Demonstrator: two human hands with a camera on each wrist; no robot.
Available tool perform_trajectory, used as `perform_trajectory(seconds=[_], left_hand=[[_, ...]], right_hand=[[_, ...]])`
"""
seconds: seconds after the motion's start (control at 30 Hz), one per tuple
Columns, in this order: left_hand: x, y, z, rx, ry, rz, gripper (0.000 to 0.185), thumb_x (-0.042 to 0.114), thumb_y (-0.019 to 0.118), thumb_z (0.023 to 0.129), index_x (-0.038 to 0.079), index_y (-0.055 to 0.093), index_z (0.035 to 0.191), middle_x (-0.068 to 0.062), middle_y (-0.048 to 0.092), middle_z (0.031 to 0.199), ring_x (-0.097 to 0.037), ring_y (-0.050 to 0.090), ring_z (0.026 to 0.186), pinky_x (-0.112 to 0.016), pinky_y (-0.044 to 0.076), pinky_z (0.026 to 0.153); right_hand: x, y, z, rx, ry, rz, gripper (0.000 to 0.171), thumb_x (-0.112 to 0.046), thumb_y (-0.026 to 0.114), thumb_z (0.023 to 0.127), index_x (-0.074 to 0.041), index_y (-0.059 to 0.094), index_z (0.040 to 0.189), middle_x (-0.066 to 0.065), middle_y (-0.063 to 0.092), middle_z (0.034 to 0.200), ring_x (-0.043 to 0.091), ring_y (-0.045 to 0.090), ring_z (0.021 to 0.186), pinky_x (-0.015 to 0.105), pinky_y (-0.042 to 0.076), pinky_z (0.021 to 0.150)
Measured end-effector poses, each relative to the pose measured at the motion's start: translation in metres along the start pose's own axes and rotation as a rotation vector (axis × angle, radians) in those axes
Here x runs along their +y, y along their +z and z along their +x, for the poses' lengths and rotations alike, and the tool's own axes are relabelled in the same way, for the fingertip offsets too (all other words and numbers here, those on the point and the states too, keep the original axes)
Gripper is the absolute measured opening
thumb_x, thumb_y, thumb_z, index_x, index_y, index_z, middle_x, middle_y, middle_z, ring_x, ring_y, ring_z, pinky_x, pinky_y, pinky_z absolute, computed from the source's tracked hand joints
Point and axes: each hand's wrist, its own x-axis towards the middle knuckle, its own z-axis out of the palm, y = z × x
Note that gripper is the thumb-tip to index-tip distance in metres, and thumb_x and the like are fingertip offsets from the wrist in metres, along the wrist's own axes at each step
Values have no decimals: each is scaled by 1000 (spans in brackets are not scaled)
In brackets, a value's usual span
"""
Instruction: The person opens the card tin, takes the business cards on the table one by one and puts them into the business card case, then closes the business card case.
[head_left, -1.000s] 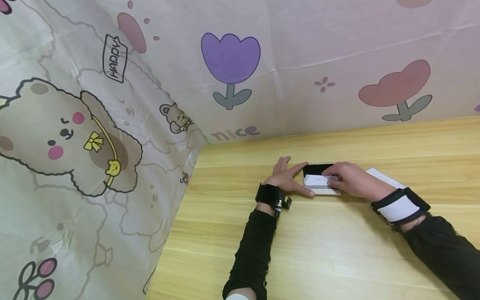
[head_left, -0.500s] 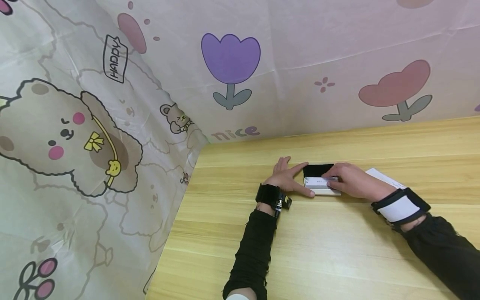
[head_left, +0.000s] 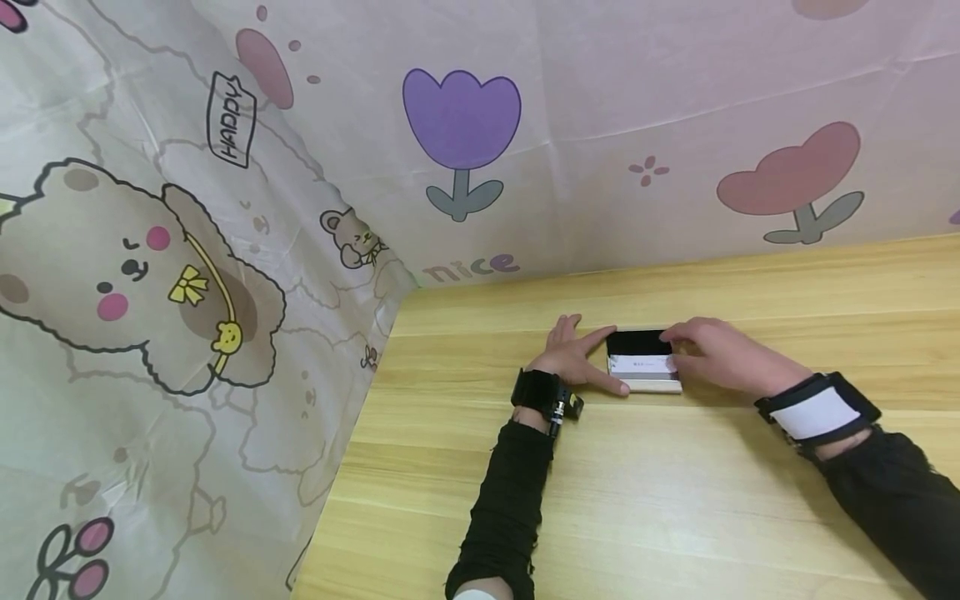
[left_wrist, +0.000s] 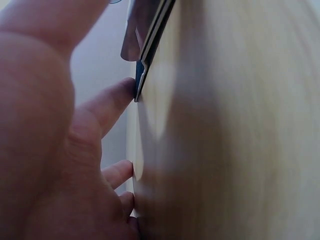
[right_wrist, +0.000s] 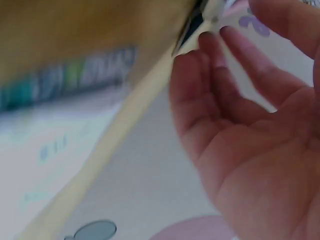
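Observation:
A small flat holder [head_left: 643, 367] lies on the wooden table [head_left: 637, 492]; it has a black far part, a white card with a grey stripe and a pale wooden near edge. My left hand [head_left: 609, 360] lies flat with spread fingers, its forefinger and thumb bracketing the holder's left end. In the left wrist view one finger [left_wrist: 116, 99] touches the holder's corner [left_wrist: 146, 55]. My right hand [head_left: 672, 350] rests its fingertips at the holder's right end. The right wrist view shows its fingers [right_wrist: 200, 70] loosely extended beside the dark edge [right_wrist: 192, 25], gripping nothing.
A printed cloth with bears and tulips [head_left: 461, 117] walls the table at the back and left. The right wrist view shows a blurred white printed sheet [right_wrist: 50, 155] on the table beneath that hand. Bare wood lies in front of both forearms.
My right hand has slid right, off the white card to the holder's right end, and now covers the white sheet seen beside it earlier. The left hand has stayed in place.

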Motion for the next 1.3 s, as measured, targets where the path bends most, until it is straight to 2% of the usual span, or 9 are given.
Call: perform_trajectory(seconds=[0.13, 0.23, 0.4, 0.47, 0.57, 0.73, 0.93, 1.3], left_hand=[[0, 0, 0, -5, 8, 4, 106, 59, 92, 69, 52, 35, 158, 0, 2, 173, -22, -3, 158, -62, 16, 123], [0, 0, 1, -3, 10, -3, 106, 58, 92, 68, 52, 36, 157, 1, 3, 173, -22, -3, 158, -62, 17, 122], [-2, 0, 2, 4, 10, -7, 106, 59, 93, 67, 53, 36, 157, 1, 3, 173, -22, -1, 158, -62, 20, 121], [-3, 1, 2, 2, 11, -3, 107, 60, 92, 67, 54, 35, 157, 1, 3, 173, -22, 0, 157, -62, 21, 121], [-3, 1, 3, -4, 13, 5, 107, 60, 92, 68, 54, 35, 157, 1, 3, 173, -22, 0, 158, -62, 21, 121], [-3, 1, 3, -8, 11, 22, 106, 61, 91, 68, 54, 34, 157, 0, 2, 173, -22, -1, 158, -62, 21, 121], [-3, 0, 3, -8, 13, 16, 106, 61, 91, 68, 53, 34, 157, 1, 2, 173, -22, -2, 158, -62, 19, 122], [-3, 0, 2, -6, 19, 9, 107, 61, 92, 68, 53, 35, 157, 0, 3, 173, -22, 0, 157, -61, 21, 121]], right_hand=[[10, -16, -8, -33, 112, -63, 49, -13, 76, 92, 15, 59, 129, 33, 66, 114, 48, 63, 106, 64, 51, 88], [14, -28, -16, -98, 233, -87, 62, -13, 79, 85, 18, 53, 132, 41, 58, 116, 58, 56, 107, 67, 49, 85], [20, -39, -24, -174, 376, -74, 76, -8, 84, 74, 20, 46, 133, 49, 46, 116, 56, 53, 91, 57, 53, 68], [21, -40, -24, -183, 394, -61, 74, -4, 83, 73, 20, 46, 132, 47, 47, 113, 48, 53, 87, 50, 53, 64], [23, -41, -25, -192, 399, -51, 70, 1, 82, 73, 21, 47, 131, 44, 50, 112, 45, 54, 87, 48, 53, 64], [24, -41, -24, -181, 392, -28, 73, -3, 84, 78, 21, 44, 134, 46, 48, 114, 44, 56, 87, 47, 55, 63], [22, -43, -23, -145, 362, -13, 75, -8, 83, 80, 21, 43, 136, 47, 51, 115, 44, 59, 88, 51, 56, 68], [19, -41, -21, -147, 403, 9, 71, -17, 78, 88, 20, 42, 137, 47, 54, 117, 42, 62, 86, 53, 57, 68]])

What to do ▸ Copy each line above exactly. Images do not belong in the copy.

Answer to this problem ▸
Demonstrator: two human hands with a camera on each wrist; no robot.
Available tool perform_trajectory, used as `perform_trajectory(seconds=[_], left_hand=[[_, ...]], right_hand=[[_, ...]])`
"""
seconds: seconds after the motion's start (control at 30 Hz), one per tuple
Columns, in this order: left_hand: x, y, z, rx, ry, rz, gripper (0.000 to 0.185), thumb_x (-0.042 to 0.114), thumb_y (-0.019 to 0.118), thumb_z (0.023 to 0.129), index_x (-0.038 to 0.079), index_y (-0.055 to 0.093), index_z (0.035 to 0.191), middle_x (-0.068 to 0.062), middle_y (-0.048 to 0.092), middle_z (0.031 to 0.199), ring_x (-0.097 to 0.037), ring_y (-0.050 to 0.090), ring_z (0.026 to 0.186), pinky_x (-0.112 to 0.016), pinky_y (-0.044 to 0.076), pinky_z (0.026 to 0.153); right_hand: x, y, z, rx, ry, rz, gripper (0.000 to 0.171), thumb_x (-0.112 to 0.046), thumb_y (-0.026 to 0.114), thumb_z (0.023 to 0.127), index_x (-0.074 to 0.041), index_y (-0.059 to 0.094), index_z (0.040 to 0.189), middle_x (-0.066 to 0.065), middle_y (-0.063 to 0.092), middle_z (0.034 to 0.200), ring_x (-0.043 to 0.091), ring_y (-0.045 to 0.090), ring_z (0.021 to 0.186), pinky_x (-0.015 to 0.105), pinky_y (-0.042 to 0.076), pinky_z (0.021 to 0.150)
Measured end-effector poses, each relative to the pose measured at the motion's start: translation in metres along the start pose's own axes and rotation as a rotation vector (axis × angle, radians) in those axes
Here x runs along their +y, y along their +z and z along their +x, for the poses' lengths and rotations alike, and the tool's own axes are relabelled in the same way, for the fingertip offsets too (all other words and numbers here, those on the point and the states too, keep the original axes)
Gripper is the absolute measured opening
thumb_x, thumb_y, thumb_z, index_x, index_y, index_z, middle_x, middle_y, middle_z, ring_x, ring_y, ring_z, pinky_x, pinky_y, pinky_z absolute, computed from the source's tracked hand joints
Point and axes: each hand's wrist, its own x-axis towards the middle knuckle, its own z-axis out of the palm, y = z × x
Note that gripper is the thumb-tip to index-tip distance in metres, and thumb_x and the like are fingertip offsets from the wrist in metres, along the wrist's own axes at each step
Values have no decimals: each is scaled by 1000 (spans in brackets are not scaled)
In brackets, a value's usual span
"""
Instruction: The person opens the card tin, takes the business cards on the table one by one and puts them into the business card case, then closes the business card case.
[head_left, -1.000s] 
[head_left, -0.500s] 
[head_left, +0.000s] 
[left_wrist, +0.000s] 
[right_wrist, +0.000s] 
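Observation:
A small flat holder [head_left: 643, 367] lies on the wooden table [head_left: 637, 492]; it has a black far part, a white card with a grey stripe and a pale wooden near edge. My left hand [head_left: 609, 360] lies flat with spread fingers, its forefinger and thumb bracketing the holder's left end. In the left wrist view one finger [left_wrist: 116, 99] touches the holder's corner [left_wrist: 146, 55]. My right hand [head_left: 672, 350] rests its fingertips at the holder's right end. The right wrist view shows its fingers [right_wrist: 200, 70] loosely extended beside the dark edge [right_wrist: 192, 25], gripping nothing.
A printed cloth with bears and tulips [head_left: 461, 117] walls the table at the back and left. The right wrist view shows a blurred white printed sheet [right_wrist: 50, 155] on the table beneath that hand. Bare wood lies in front of both forearms.
My right hand has slid right, off the white card to the holder's right end, and now covers the white sheet seen beside it earlier. The left hand has stayed in place.
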
Motion for the next 1.3 s, as measured, targets where the path bends most, until it is straight to 2% of the usual span, or 9 are given.
Call: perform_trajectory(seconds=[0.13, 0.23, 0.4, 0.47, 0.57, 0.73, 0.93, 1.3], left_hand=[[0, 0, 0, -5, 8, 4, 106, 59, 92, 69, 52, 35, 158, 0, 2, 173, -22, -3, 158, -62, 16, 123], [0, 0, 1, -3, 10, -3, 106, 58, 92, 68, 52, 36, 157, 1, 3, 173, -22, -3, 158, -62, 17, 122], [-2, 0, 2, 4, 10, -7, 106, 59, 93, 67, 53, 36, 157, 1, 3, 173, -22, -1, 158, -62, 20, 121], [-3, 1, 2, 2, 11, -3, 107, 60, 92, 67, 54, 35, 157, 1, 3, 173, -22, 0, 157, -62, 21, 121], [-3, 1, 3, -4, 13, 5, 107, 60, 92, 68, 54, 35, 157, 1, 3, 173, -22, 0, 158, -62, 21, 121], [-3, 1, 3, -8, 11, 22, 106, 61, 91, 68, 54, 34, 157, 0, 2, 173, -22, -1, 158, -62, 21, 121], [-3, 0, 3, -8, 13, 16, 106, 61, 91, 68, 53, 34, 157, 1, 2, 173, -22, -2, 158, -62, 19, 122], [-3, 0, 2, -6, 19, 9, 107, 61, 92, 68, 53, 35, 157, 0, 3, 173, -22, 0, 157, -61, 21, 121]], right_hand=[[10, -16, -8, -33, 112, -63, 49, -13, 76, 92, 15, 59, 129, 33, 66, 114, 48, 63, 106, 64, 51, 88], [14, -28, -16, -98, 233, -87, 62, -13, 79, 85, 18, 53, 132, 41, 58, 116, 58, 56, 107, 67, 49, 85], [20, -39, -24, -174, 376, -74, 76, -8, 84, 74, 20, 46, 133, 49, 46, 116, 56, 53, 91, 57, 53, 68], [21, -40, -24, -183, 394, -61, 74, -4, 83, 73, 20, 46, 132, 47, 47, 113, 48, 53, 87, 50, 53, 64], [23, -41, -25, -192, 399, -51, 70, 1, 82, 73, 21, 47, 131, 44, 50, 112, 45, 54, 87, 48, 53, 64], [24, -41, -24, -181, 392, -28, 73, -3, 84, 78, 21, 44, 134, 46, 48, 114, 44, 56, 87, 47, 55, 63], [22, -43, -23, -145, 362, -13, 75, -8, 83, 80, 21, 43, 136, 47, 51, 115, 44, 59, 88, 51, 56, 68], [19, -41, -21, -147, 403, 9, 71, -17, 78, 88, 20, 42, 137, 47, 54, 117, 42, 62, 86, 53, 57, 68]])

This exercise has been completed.